Największe forum na temat Rometa Router WS 50 i podobnych motorowerów. Znajdziesz tutaj pomoc i przydatne poradniki. Nie czekaj, zarejestruj się! Grupa na facebooku SERDECZNIE ZAPRASZAMY DO DOŁĄCZENIA- Kliknij we mnie!!
Witam, mam problem z motorowerem Router WS 50, silnik 72 ccm, przebieg po wymianie cylindra, w granicach 500 km, olej wymieniony, gaźnik wyregulowany, ale dławiony (specjalnie). Mianowicie, motorower stracił moc, stało się to podczas wilgotnej pogody. Nie pomogło osuszenie filtra powietrza (stożek), cewki zapłonowej i przewodu W/N.

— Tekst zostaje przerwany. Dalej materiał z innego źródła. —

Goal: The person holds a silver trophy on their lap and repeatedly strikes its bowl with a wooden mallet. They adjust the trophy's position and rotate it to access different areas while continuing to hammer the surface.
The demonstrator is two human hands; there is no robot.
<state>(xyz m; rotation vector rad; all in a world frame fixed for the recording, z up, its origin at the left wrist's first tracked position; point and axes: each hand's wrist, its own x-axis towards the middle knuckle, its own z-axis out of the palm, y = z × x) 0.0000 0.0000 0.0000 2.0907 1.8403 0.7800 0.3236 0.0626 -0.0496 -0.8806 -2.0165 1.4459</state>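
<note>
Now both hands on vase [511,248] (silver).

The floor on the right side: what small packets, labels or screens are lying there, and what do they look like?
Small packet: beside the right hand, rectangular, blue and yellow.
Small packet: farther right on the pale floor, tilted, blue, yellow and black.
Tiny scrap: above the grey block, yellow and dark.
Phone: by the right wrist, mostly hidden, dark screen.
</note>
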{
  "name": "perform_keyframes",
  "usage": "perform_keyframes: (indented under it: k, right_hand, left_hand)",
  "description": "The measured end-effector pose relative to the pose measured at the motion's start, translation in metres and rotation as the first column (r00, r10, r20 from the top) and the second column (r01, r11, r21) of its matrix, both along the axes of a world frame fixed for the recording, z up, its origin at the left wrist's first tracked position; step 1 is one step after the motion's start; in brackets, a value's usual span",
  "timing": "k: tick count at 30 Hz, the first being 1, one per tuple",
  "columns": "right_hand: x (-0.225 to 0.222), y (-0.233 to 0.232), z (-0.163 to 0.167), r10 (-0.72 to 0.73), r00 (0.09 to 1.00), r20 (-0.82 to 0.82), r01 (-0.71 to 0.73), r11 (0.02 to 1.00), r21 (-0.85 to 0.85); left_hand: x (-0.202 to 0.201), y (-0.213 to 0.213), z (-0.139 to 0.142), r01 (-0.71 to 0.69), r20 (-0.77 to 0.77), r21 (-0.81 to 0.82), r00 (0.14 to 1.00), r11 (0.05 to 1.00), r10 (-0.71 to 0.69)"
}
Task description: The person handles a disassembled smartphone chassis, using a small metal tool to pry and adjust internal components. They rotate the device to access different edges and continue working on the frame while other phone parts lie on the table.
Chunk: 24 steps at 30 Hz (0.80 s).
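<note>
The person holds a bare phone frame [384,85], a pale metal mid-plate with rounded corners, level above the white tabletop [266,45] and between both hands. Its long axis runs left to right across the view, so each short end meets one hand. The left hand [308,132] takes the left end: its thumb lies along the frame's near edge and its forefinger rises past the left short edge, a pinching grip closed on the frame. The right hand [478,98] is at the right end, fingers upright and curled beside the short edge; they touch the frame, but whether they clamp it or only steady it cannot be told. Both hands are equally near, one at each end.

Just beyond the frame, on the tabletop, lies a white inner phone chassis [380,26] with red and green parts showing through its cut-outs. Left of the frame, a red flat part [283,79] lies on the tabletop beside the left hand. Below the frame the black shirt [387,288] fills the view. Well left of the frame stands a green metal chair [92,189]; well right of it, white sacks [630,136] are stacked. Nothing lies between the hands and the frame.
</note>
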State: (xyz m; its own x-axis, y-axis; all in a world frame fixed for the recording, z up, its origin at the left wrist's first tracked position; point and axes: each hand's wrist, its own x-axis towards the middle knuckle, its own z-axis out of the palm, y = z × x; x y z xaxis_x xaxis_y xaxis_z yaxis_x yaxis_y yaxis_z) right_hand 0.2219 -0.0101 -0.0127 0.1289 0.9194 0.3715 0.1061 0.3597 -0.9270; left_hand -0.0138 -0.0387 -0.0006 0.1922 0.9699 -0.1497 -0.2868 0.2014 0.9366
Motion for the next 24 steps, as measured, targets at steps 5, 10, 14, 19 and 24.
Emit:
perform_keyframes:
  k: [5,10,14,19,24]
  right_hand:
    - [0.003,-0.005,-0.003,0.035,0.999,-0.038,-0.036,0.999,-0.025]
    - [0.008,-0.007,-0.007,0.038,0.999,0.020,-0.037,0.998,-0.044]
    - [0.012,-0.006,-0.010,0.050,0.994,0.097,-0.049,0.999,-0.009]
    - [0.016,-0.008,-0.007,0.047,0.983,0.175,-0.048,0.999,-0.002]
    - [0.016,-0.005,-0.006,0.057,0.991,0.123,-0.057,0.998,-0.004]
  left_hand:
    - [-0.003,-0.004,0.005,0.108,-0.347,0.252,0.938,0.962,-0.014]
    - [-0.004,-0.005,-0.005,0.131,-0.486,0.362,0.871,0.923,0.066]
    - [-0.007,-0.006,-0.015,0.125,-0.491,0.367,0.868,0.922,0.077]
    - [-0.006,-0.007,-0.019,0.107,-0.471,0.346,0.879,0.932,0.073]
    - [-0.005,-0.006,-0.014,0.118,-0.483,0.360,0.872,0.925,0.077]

Co jeszcze, motorower odpala z kopniaka (rozrusznik elektryczny niepodłączony), bez problemu, jednak nie chce wkręcać się na obroty. na biegu jałowym, dokręca się mniej więcej do 3/4 skali, a później ma problemy z zapłonem, podobnie na każdym biegu - dla zobrazowania sytuacji, na 4 biegu, nie pojedzie więcej jak 30 km/h. Na ten moment mam zamontowaną chińską świecę - chyba nawet tą oryginalną.
Offline
Spróbuj wyczyścić gaźnik może dostała się do niego woda.Nie wiem po co dławiłeś gaźnik i w jaki sposób. Rozumiem że właśnie go dotarłeś i chciałeś sprawdzić go ile pojedzie na maksa i spotkał Cię deszcz.Ja miałem podobne objawy po założeniu filtra powietrza z rometa K 125 przy moim cylindrze 72. Moto stało na stopce gaźnik wyregulowany obroty wchodzą na maks ,podczas jazdy bieg 3 i 4 pod koniec manetki silnik się dławi. Pomogła wymiana dyszy na większą z 80 na 85 teraz chodzi bez problemu. Być może moto przy stożku za dużo u Ciebie dostaje powietrza a za mało paliwa, a gaźnik ma za małą dyszę by go podać odpowiednią ilość.
Offline
Gaźnik, a w zasadzie króciec został zadławiony poprzez kryzę (podkładka z otworem fi=6 mm). Wbrew twojemu stwierdzenie, nie chciałem sprawdzić ile pojedzie - po prostu podczas normalnej jazdy, zaczął się dusić i odstawiać cyrki. Gaźnik już przeczyściłem i spuściłem paliwo z komory pływakowej (możliwa woda), ale to w ogóle nie pomogło - żadnego efektu.
Gaźnik zadławiłem z prostego powodu - po prostu, już kilka takich silników zajechałem, w jednym nawet urwałem tłok. Dławiąc silnik, mam nadzieje, ze trochę pojeździ - bo nie będzie żyłowany do granic możliwości.
Offline
Spróbuj jeszcze wymienić kabel i świece oryginalne to jakiś syn bardzo szybko to pada i moto przerywa na tym
Offline
problem rozwiązany - kolega powyżej, ma rację - zdechła chińska świeca.